Write out the data below exactly, beginning with the first line and ending once the line that has "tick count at" is written.

DATA IN THIS EXERCISE below:

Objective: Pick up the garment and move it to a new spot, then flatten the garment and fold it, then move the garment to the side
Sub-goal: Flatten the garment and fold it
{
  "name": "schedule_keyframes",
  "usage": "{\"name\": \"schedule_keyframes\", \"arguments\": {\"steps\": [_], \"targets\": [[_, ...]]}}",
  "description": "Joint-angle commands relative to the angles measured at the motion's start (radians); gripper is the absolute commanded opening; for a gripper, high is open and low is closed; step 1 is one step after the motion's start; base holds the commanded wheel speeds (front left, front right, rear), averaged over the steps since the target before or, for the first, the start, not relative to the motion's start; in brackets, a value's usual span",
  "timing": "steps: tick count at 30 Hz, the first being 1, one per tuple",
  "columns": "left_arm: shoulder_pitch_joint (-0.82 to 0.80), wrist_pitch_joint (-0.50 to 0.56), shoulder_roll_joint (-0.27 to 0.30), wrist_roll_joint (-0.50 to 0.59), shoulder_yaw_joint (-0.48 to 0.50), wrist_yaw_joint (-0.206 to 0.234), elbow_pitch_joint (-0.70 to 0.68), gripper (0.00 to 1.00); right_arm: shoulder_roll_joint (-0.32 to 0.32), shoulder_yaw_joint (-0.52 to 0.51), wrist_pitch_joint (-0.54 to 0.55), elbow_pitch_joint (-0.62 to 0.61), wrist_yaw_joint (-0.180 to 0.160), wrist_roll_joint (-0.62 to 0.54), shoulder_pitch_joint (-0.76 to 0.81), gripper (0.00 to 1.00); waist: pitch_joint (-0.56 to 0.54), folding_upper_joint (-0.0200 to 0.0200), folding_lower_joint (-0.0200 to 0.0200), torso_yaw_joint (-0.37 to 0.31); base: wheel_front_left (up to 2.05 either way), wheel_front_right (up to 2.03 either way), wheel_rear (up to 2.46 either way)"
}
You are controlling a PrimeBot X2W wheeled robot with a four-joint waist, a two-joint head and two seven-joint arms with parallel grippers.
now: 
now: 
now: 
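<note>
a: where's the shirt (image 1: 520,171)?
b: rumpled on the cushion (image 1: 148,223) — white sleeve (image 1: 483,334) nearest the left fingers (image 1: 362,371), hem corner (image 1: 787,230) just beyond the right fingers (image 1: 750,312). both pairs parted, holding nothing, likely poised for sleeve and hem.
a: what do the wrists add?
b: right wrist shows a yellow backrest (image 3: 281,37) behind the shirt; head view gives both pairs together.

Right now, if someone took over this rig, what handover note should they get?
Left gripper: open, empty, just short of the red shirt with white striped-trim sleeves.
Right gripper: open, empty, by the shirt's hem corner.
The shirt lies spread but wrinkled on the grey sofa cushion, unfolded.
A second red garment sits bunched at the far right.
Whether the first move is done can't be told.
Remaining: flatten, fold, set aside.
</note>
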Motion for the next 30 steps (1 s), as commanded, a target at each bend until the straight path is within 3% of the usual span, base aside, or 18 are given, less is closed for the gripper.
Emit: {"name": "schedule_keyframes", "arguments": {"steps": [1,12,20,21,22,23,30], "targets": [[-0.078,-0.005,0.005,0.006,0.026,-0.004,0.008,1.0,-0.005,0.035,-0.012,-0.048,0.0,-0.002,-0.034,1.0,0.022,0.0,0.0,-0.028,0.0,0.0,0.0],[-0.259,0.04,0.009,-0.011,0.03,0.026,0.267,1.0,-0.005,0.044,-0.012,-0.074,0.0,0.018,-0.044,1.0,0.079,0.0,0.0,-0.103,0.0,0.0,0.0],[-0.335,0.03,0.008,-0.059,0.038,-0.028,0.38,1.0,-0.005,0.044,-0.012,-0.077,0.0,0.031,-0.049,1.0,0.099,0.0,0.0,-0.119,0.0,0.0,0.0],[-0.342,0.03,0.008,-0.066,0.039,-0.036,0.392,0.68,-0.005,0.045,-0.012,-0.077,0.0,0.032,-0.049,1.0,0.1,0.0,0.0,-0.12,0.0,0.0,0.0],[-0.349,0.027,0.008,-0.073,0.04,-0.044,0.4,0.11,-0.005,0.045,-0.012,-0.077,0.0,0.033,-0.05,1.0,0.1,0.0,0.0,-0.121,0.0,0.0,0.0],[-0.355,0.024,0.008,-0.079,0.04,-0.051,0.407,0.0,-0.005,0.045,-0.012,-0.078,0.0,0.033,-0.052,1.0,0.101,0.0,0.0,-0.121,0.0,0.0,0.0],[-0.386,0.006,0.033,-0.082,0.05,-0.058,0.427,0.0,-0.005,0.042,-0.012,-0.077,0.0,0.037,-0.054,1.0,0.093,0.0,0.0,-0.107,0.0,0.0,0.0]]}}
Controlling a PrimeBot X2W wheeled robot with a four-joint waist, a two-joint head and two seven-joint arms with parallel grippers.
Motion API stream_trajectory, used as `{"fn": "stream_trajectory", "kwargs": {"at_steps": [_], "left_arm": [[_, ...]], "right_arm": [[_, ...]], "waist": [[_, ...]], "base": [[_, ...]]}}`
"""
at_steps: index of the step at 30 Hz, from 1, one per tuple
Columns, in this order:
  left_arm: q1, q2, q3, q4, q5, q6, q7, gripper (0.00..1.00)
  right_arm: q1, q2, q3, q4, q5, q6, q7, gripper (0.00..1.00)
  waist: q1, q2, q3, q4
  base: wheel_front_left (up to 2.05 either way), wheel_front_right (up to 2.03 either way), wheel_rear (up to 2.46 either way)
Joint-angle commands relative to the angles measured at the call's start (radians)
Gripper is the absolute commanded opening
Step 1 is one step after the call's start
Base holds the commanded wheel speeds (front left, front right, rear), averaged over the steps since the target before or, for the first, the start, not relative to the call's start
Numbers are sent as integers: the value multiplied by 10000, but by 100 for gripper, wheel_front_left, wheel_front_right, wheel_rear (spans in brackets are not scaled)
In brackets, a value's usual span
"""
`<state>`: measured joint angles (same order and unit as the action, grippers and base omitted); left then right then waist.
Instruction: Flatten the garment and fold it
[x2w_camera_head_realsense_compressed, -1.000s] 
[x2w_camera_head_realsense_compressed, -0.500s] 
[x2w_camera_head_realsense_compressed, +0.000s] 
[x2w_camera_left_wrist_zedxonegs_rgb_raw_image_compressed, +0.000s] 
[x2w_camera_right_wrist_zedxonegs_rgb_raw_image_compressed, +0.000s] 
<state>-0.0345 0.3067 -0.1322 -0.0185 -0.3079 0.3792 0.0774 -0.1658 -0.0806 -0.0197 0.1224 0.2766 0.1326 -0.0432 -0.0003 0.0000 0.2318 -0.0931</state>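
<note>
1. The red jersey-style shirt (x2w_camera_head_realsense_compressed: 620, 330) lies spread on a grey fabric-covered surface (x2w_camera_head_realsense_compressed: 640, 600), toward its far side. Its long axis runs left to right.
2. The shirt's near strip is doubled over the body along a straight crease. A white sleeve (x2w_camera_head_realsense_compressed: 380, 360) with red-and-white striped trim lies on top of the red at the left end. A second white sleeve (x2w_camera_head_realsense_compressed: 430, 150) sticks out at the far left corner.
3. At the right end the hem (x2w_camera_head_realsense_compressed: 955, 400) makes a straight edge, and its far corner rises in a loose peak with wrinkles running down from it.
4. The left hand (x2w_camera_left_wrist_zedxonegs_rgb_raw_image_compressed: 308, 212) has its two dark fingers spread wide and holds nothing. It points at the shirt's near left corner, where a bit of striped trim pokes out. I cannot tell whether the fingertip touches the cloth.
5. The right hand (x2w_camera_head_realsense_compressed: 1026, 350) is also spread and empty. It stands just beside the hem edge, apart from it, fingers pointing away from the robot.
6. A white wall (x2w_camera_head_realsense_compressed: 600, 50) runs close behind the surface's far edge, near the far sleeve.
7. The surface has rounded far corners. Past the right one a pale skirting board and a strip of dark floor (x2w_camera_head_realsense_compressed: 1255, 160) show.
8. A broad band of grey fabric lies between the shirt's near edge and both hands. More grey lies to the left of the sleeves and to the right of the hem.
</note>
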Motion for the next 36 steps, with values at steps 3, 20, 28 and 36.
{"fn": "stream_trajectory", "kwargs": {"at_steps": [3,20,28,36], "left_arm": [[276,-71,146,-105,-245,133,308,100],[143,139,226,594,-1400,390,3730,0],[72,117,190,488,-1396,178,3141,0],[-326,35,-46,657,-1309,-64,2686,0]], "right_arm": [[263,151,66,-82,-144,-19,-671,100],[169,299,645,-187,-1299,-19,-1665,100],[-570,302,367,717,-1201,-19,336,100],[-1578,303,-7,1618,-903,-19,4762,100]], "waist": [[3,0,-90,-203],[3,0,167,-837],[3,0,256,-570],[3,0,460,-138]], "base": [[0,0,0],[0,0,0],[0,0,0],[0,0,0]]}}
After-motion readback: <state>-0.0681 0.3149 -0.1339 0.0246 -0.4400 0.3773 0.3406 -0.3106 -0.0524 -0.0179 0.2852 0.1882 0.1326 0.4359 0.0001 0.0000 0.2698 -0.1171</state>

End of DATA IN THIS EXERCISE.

REPLY:
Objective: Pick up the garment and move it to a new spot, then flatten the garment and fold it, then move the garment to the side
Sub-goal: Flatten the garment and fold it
{
  "name": "schedule_keyframes",
  "usage": "{\"name\": \"schedule_keyframes\", \"arguments\": {\"steps\": [_], \"targets\": [[_, ...]]}}",
  "description": "Joint-angle commands relative to the angles measured at the motion's start (radians); gripper is the absolute commanded opening; for a gripper, high is open and low is closed; step 1 is one step after the motion's start; base holds the commanded wheel speeds (front left, front right, rear), averaged over the steps since the target before or, for the first, the start, not relative to the motion's start; in brackets, a value's usual span",
  "timing": "steps: tick count at 30 Hz, the first being 1, one per tuple",

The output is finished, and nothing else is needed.